Great, thanks for the advice! I'm going to start the work shortly, and I'm confident that your post will help me tremendously.

Reply ↓
Kiran Gandhi May 7, 2014 at 1:51 am

Hi Jack, this is an excellent article. I want to upgrade our 2008 R2 DCs to Server 2012 R2.
I have a envmt. of 3 sites, includes 10 DCs of Root Domain, Child, Tree Domain, RODC.

My requirement is I want to retain the demoted server host name & IP address to be used on the new DCs. Many of our applications are configured with LDAP queries pointing to DN of the DC. How can I configure the new DC with the same host name & IP? Will the AD Site & Serivces clear up records pertaining to the host name & IP of the demoted DC?

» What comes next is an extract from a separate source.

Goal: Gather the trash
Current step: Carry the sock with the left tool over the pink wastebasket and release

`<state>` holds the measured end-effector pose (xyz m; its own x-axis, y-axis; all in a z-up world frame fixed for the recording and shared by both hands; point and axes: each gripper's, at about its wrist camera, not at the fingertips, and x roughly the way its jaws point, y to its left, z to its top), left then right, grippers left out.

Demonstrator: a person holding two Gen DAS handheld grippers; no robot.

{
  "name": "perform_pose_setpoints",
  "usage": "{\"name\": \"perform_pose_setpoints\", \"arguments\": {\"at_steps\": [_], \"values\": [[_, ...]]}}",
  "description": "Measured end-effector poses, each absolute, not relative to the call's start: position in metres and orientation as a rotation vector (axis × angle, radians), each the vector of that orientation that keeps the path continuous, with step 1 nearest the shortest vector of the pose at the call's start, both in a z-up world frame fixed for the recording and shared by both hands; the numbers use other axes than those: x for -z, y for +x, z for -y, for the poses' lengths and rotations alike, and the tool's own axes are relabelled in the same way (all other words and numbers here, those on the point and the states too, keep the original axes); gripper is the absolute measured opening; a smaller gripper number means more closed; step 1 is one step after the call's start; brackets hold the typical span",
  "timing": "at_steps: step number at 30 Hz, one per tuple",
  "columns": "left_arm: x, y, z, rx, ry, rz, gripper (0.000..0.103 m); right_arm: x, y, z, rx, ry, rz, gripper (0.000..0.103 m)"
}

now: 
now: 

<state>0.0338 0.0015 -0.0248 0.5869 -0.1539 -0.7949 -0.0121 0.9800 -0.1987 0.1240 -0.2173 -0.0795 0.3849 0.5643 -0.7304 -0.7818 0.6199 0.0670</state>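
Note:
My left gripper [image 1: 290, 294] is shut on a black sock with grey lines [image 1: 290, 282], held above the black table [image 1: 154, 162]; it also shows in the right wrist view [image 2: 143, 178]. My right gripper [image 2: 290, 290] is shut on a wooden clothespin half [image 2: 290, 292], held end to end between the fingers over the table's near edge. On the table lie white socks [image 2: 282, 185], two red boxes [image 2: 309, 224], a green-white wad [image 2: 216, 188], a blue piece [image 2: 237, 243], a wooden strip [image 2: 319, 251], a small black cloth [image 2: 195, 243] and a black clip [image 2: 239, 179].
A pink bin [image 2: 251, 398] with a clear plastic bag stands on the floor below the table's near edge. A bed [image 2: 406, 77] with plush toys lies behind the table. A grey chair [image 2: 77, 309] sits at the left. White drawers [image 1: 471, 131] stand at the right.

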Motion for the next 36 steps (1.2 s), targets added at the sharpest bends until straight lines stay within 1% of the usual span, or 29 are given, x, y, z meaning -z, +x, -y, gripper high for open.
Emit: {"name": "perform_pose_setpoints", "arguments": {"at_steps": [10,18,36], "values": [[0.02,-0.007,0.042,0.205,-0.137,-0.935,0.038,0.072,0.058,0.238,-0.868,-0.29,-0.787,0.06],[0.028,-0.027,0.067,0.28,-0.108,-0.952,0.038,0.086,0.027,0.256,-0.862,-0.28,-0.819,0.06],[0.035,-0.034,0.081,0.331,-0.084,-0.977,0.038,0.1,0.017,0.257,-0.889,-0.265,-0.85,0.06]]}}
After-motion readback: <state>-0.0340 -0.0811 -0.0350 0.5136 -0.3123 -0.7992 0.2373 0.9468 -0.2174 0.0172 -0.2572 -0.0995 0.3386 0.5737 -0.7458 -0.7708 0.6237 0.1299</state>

Appreciate your time and assistance.

Regards,
Kiran Gandhi

Reply ↓
1. Jack Post authorMay 7, 2014 at 7:13 am
  
  Hi Kiran,
  
  You will have to demote the old server, disjoin it from the domain, add it back as a Server 2012 R2 machine, promote it to a DC, and then you should be fine. Unfortunately, you would experience downtime if you have your applications pointed directly to a specific DC.
  
  Jack
  
  Reply ↓
Ron May 12, 2014 at 11:32 am

Awesome article. I really appreciate the attention to detail and the precise instructions you gave. Made my life soooo much easier.

Thanks

Reply ↓
hassan May 13, 2014 at 12:07 pm

Hi, I have a domain controller in 2008 R2 and a backup domain in 2008 R2 as well. I am going to upgrade my backup domain to 2012 R2 first. But my DNS is available in both DC but DHCP is integrated only with PDC and when I upgrade how can I transfer these services to 2012 R2 machine? I want make the new 2012 R2 machine as PDC after the upgrade. Later remaining 2008 R2 machine will be upgraded to 2012 R2 as well.
Also when I do the upgrade can I change the NAME and IP address? Will this have any effect for client machines?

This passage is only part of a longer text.